左手の薬指に嵌った水色の話を見ると、自然と唇が弧を描く。
莉乃が僕の顔を見て、ふるふると口元を震わせた。何か言いたいのだろうか?
「何か、言いたいことがあるの?」
「・・・理仁君が嬉しそうに笑ってて、貴重って思ってた。」
「何それ。」
そんなこと、そんな表情で言われたら、恥ずかしくて、可愛くて。
この場で抱きしめたくなるじゃないか。
人目があるからまずいだろうと思って、僕は彼女から軽く視線を逸らしたら、彼女は僕が気を悪くしたと思ったらしい。

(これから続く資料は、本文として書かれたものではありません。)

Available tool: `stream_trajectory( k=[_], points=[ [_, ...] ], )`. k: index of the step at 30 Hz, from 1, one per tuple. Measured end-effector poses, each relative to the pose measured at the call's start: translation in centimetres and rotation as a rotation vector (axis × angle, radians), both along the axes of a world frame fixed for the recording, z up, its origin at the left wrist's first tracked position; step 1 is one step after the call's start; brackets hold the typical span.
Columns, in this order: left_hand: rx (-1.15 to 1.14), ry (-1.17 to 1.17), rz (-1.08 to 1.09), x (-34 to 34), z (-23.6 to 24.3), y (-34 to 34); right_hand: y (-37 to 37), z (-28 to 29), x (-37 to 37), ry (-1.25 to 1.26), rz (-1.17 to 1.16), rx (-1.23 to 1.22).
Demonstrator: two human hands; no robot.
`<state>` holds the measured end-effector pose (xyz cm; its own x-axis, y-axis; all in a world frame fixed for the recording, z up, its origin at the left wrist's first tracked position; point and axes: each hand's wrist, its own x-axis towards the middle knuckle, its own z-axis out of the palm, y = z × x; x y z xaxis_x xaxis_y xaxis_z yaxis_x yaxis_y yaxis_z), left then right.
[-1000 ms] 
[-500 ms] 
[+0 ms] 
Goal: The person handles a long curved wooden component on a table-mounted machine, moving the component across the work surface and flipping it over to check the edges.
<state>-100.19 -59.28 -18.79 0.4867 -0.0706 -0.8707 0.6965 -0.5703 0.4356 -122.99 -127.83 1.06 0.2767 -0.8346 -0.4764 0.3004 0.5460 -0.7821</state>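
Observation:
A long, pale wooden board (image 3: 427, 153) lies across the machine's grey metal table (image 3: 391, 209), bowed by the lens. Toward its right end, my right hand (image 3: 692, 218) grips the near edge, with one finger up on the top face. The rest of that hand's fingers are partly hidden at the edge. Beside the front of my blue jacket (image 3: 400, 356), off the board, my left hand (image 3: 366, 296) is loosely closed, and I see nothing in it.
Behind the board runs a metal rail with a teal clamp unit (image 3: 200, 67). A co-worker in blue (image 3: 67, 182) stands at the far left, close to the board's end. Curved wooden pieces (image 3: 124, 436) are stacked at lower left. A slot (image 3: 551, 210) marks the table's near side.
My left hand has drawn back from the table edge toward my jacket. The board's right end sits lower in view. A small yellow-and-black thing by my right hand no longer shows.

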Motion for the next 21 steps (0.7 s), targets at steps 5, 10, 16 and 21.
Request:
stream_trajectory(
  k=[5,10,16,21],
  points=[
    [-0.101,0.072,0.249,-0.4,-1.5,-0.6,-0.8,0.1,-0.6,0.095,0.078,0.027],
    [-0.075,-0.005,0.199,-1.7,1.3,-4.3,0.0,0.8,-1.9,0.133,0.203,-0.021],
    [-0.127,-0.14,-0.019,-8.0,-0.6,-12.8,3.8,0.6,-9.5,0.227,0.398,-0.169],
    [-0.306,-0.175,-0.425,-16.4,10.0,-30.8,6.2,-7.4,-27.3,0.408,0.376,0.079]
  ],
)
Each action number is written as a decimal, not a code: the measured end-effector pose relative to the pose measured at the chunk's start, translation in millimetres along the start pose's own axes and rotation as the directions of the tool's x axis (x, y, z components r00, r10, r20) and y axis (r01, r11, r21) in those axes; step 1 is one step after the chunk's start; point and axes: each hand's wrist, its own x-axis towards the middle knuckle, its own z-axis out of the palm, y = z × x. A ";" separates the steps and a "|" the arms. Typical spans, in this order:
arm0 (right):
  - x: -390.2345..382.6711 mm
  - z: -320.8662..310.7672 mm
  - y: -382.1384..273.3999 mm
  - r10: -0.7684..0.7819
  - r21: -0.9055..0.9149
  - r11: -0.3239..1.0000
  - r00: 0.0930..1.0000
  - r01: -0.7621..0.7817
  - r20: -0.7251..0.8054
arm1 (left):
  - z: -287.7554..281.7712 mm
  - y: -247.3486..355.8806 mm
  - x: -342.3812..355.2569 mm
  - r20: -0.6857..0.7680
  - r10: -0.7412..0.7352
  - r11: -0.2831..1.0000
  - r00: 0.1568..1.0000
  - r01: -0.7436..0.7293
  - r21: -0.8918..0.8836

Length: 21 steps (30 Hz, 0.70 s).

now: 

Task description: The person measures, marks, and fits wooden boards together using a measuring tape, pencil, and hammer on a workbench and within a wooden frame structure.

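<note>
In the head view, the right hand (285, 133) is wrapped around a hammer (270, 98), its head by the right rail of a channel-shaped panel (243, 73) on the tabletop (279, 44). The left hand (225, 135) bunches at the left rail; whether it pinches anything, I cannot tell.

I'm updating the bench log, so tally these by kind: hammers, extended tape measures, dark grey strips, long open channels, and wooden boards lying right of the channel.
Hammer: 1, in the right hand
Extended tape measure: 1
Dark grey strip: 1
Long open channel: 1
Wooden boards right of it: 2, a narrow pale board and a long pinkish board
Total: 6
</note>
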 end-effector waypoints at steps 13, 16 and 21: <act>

「ごめんね。自分だけが、今みたいな笑みを見られるとなったら、嬉しくなっただけだから。」
慌てたように言う彼女の言葉が、僕に追い打ちをかけてくる。
「大丈夫。拗ねたわけじゃないから。」
「本当に?」
「本当に。」
莉乃は、ほっとした様に、僕に笑いかける。僕は彼女の左手を掴んだ。
「莉乃。」
「・・・はい?」
「お互い20歳になったら、一緒に京都に行かない?」
「京都に?」
「もし、別れて友達になっていたとしても、付き合い続けていたとしても。嫌いあってなかったら、必ず。」
莉乃は首を傾げて、問いかけた。
「なぜ20歳?成人したらじゃなくて。」
「お酒が飲める年齢が20歳だから。」
「そんなに京都、気に入ったの?」
「前にも言ったけど、自分の将来がどうなるか分からない。せめて、これぐらいなら約束してもいいかと思って。」
「・・・理仁君って、真面目。でもいいよ。将来の約束。」
莉乃は、右手の小指を僕の目の前に差し出したので、僕は自分のものを彼女の小指に絡めた。
20歳で再会した時に、次の将来の約束ができることを、心の中で願った。